More distressing than his missing likability, is how over-the-hill he looks here, with his every movement appearing stiff and strained, like every joint in his body is wracked with debilitating arthritis. I’m really not joking here, folks, watching him lumber and creak around like his legs are about to break apart underneath him is actually a little sad. Not to mention, it made his climatic fistfight with Cortez seem utterly ridiculous.
As for the rest of the cast, they actually loaded this up with a pretty colorful ensemble; including Peter Stormare as Cortez’s chief goon-for-hire, Harry Dean Stanton as a crotchety old farmer, Luis Guzman and Jaimie Alexander as the deputies who make up Arnold’s police force, and Johnny Knoxville as the gun-crazy village idiot who is deputized when the sheriff finds himself in need of extra manpower. Though Knoxville was billed in the ads as being the primary co-star, in actuality, he’s barely in it, which honestly, I’m fine with, as his whacky, jackass-y antics just seem out of place, anyway.

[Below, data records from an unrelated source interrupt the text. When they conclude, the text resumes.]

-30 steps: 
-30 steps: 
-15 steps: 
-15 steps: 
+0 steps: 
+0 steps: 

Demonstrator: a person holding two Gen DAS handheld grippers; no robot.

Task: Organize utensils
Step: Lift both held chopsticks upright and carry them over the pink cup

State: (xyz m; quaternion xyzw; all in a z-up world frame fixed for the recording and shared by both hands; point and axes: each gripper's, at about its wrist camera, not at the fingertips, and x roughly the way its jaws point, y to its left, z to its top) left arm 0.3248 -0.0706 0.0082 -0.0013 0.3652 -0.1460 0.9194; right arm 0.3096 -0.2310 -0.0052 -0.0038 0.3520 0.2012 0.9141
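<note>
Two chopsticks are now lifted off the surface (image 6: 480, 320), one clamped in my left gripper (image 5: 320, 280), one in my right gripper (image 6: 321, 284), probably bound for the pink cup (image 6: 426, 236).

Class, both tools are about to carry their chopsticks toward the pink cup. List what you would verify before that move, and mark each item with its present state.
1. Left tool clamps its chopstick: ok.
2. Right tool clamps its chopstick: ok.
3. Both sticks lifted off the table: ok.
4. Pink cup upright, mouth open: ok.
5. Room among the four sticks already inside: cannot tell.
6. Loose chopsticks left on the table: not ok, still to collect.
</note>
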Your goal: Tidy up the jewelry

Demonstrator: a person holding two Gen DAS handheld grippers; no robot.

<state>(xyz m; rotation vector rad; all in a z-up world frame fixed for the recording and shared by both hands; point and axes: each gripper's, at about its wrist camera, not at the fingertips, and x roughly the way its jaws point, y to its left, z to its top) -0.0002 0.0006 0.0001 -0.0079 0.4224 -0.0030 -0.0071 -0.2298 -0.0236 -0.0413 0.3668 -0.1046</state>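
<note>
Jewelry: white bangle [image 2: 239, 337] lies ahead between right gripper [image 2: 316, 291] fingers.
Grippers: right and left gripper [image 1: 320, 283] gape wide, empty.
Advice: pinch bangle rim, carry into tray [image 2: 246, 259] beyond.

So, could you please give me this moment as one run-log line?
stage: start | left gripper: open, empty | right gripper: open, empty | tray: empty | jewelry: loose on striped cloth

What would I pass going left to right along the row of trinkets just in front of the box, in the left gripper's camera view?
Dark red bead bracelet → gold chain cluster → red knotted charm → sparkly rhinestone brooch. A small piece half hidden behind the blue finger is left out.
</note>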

Forest Whitaker was meant, I’m sure, to bring some Oscar winning heft to the party, but as I said, his Special Agent Dunderfuck is completely worthless, as his only purpose is to provide exposition on everything… literally everything, including background info on Arnold’s sheriff, before vanishing and being entirely M.I.A. for the film’s gigantic, pyrotechnic packed third act. More rewarding work, he has done.
But it goes without saying, we don’t go to a Schwarzenegger flick for the acting, we go for the action, and that is something that The Last Stand does indeed give us… albeit a bit late. Once it gets to the explosive showdown, it gets kind of awesome, it’s just that everything around that explosive showdown is a flat pile of meh. I will say this for it, it’s better than Die Hard 5, but then again, a boil on my butt crack is better than Die Hard 5. It’s far from a great film, with an action star who has certainly faded, but it didn’t deserve to flop as hard as it did. If you’re a fan of old school Arnold, and are in the mood for undemanding entertainment, then you should definitely scope it out.